BEGIN

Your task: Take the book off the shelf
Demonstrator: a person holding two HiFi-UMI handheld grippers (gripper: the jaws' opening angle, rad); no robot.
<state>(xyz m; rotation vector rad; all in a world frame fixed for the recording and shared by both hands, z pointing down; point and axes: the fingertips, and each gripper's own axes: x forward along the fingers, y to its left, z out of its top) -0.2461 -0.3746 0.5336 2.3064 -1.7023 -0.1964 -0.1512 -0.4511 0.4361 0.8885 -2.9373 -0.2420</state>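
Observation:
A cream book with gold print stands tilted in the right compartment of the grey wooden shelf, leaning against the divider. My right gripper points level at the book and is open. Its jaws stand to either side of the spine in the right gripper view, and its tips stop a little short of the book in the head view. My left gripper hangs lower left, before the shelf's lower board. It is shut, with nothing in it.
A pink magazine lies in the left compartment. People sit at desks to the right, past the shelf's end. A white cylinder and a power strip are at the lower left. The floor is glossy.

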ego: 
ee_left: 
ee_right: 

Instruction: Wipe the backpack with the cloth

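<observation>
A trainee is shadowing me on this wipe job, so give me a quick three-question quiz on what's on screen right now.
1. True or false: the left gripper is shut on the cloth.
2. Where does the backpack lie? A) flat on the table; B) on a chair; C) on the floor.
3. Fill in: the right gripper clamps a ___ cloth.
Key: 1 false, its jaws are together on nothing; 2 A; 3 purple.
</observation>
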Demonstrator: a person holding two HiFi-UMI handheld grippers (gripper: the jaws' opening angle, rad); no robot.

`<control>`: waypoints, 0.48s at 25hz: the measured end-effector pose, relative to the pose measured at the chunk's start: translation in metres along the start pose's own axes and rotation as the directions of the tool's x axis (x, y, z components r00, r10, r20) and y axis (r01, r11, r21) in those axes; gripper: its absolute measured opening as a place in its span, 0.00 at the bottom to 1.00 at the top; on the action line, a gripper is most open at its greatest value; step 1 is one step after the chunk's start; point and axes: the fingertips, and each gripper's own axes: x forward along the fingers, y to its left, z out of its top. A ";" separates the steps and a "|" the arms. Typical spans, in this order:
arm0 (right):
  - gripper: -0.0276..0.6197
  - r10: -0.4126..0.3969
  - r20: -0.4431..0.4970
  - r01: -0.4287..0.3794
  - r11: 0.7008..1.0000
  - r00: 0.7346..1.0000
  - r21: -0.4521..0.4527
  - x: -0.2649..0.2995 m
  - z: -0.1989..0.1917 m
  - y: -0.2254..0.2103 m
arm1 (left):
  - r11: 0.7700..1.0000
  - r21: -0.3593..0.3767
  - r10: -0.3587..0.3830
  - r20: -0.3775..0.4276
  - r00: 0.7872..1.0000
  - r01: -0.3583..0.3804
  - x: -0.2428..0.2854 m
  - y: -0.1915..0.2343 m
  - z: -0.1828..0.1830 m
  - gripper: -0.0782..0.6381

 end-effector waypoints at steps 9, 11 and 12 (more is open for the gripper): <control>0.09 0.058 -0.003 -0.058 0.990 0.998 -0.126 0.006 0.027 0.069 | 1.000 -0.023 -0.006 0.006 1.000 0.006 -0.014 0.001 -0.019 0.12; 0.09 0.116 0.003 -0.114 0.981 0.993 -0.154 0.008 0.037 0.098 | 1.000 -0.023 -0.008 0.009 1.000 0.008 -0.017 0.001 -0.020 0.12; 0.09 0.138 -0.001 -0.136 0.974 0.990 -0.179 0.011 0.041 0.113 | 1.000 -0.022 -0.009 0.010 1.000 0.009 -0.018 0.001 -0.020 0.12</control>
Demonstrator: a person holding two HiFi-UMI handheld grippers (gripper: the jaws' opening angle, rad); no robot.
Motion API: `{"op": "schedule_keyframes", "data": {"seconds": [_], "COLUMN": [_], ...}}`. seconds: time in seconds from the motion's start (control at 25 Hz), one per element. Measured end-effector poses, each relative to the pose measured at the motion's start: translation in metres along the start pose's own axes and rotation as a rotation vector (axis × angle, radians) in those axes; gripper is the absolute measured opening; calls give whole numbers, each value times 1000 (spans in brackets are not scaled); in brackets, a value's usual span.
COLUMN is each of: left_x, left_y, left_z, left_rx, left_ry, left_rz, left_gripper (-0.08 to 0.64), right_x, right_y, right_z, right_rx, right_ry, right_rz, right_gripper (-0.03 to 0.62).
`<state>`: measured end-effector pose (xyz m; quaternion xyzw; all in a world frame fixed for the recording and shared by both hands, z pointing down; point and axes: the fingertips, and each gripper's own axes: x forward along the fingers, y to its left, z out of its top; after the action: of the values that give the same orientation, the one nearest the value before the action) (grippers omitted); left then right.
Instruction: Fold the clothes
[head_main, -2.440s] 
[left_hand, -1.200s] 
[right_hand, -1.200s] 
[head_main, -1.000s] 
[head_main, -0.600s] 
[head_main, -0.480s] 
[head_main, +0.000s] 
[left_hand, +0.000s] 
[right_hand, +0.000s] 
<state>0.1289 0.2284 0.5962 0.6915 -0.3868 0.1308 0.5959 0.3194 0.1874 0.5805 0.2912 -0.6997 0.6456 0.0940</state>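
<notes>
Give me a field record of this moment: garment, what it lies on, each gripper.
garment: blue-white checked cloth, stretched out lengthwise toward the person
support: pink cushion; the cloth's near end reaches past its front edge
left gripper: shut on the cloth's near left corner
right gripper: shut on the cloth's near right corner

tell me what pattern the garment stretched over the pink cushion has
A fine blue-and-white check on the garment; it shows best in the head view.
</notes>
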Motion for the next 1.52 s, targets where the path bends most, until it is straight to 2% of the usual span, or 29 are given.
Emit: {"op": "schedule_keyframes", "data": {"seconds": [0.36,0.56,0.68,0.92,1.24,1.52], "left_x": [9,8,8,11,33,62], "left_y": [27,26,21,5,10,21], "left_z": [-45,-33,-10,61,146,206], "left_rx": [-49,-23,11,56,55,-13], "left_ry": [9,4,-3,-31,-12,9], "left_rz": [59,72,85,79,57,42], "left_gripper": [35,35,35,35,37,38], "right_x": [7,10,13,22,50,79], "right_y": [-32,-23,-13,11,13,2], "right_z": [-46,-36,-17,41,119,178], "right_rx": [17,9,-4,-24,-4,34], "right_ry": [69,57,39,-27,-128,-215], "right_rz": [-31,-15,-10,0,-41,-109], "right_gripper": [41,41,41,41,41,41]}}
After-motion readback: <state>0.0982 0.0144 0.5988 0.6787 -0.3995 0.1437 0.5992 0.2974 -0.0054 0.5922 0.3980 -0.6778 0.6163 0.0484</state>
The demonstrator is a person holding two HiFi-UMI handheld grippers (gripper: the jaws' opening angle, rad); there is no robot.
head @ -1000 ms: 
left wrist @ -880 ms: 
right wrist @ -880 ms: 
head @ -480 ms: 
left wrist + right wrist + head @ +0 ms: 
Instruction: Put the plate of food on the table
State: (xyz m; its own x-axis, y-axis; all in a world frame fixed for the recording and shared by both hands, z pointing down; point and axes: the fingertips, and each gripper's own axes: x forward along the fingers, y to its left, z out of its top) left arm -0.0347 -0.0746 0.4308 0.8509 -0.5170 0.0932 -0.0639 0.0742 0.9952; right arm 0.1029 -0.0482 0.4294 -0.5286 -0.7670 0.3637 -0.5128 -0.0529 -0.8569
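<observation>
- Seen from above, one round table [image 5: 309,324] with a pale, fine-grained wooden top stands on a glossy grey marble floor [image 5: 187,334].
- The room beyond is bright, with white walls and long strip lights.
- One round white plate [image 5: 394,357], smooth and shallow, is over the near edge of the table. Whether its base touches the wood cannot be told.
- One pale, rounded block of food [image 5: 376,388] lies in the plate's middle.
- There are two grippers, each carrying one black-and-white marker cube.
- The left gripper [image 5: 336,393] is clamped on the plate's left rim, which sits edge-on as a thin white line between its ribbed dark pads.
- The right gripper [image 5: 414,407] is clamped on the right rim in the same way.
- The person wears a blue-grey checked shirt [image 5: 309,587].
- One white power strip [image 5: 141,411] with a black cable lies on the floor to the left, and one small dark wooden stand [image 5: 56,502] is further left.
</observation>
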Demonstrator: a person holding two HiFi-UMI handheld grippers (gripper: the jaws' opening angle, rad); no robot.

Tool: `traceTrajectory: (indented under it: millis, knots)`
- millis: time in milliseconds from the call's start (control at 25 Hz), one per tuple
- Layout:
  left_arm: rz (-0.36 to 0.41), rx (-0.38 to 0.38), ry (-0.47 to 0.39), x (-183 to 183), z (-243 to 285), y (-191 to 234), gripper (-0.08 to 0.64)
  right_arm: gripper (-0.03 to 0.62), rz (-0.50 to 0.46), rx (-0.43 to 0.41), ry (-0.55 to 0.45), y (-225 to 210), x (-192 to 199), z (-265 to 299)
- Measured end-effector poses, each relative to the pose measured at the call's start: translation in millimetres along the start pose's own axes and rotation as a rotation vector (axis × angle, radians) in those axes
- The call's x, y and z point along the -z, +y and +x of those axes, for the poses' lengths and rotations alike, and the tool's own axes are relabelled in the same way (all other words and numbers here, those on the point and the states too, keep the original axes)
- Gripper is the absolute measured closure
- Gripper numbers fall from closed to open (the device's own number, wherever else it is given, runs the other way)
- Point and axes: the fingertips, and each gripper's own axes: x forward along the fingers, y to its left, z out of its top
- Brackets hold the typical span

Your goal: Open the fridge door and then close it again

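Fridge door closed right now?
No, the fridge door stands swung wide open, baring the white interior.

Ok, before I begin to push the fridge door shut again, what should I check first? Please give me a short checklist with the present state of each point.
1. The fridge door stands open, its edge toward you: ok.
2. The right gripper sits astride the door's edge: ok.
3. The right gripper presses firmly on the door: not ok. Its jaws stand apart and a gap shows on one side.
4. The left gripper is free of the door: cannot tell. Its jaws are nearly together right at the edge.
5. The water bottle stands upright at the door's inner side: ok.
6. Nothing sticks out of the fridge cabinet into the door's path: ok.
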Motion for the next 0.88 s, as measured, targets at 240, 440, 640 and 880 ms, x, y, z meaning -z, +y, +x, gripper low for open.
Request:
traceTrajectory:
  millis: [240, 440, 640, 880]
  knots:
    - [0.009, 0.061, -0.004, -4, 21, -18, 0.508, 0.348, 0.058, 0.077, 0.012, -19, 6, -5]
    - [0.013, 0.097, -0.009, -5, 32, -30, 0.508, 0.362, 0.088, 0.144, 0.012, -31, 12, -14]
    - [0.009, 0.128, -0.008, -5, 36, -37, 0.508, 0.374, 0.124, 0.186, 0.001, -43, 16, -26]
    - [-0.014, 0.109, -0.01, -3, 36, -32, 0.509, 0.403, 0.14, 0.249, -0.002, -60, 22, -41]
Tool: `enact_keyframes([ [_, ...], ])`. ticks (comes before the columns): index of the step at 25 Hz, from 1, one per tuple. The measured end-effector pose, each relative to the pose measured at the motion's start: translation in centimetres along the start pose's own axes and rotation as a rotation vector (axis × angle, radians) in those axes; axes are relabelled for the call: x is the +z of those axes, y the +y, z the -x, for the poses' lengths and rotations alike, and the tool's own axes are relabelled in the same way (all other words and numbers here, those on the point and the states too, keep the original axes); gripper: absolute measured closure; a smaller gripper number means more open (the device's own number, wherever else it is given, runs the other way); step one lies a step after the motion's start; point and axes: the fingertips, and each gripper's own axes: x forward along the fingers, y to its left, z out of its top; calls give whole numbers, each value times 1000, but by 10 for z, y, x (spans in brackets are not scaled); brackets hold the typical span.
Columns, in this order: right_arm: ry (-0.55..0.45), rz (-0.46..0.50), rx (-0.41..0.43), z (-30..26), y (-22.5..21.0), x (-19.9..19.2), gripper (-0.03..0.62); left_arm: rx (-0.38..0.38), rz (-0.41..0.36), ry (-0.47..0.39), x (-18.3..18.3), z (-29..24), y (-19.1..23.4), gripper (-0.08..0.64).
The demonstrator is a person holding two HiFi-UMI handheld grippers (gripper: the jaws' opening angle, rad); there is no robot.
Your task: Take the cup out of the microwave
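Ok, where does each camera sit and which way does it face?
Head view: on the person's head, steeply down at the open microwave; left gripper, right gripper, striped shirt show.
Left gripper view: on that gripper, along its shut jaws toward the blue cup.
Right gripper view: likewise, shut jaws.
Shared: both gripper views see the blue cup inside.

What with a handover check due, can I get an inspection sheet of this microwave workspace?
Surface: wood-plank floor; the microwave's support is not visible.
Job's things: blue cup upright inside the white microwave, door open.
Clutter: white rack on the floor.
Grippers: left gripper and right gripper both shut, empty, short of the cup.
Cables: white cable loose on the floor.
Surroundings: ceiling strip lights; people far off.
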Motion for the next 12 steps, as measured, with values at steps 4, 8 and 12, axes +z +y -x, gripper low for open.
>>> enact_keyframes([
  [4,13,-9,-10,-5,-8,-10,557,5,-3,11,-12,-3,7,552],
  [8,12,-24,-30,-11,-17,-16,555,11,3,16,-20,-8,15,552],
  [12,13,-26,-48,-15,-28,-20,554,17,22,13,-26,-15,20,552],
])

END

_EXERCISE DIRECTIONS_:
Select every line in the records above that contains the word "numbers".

_REPLY_:
Motion API: `{"op": "schedule_keyframes", "data": {"seconds": [_], "COLUMN": [_], ...}}`. seconds: time in seconds from the motion's start (control at 25 Hz), one per element. Measured end-effector poses, each relative to the pose measured at the motion's start: translation in metres along the start pose's own axes and rotation as a rotation vector (axis × angle, radians) in those axes; gripper is the absolute measured opening; calls give whole numbers, each value times 1000 (spans in brackets are not scaled); in brackets, a value's usual span.
- The call's x, y and z point along the -z, +y and +x of those axes, for the poses' lengths and rotations alike, and the tool's own axes are relabelled in the same way (all other words and numbers here, those on the point and the states too, keep the original axes)
- Gripper numbers fall from closed to open (the device's own number, wherever else it is given, runs the other way)
Tool: `enact_keyframes([ [_, ...], ])`. ticks (comes before the columns): index of the step at 25 Hz, from 1, one per tuple. The measured end-effector pose, each relative to the pose measured at the motion's start: translation in centimetres along the start pose's own axes and rotation as a rotation vector (axis × angle, radians) in those axes; axes are relabelled for the call: x is the +z of those axes, y the +y, z the -x, for the poses' lengths and rotations alike, and the tool's own axes are relabelled in the same way (all other words and numbers here, those on the point and the states too, keep the original axes); gripper: absolute measured closure; a smaller gripper number means more open (the device's own number, wherever else it is given, runs the other way); step one lies a step after the motion's start; point and axes: the fingertips, and each gripper's own axes: x forward along the fingers, y to its left, z out of its top; calls give whole numbers, each value times 1000, but by 10 for z, y, x (spans in brackets are not scaled); brackets hold the typical span.

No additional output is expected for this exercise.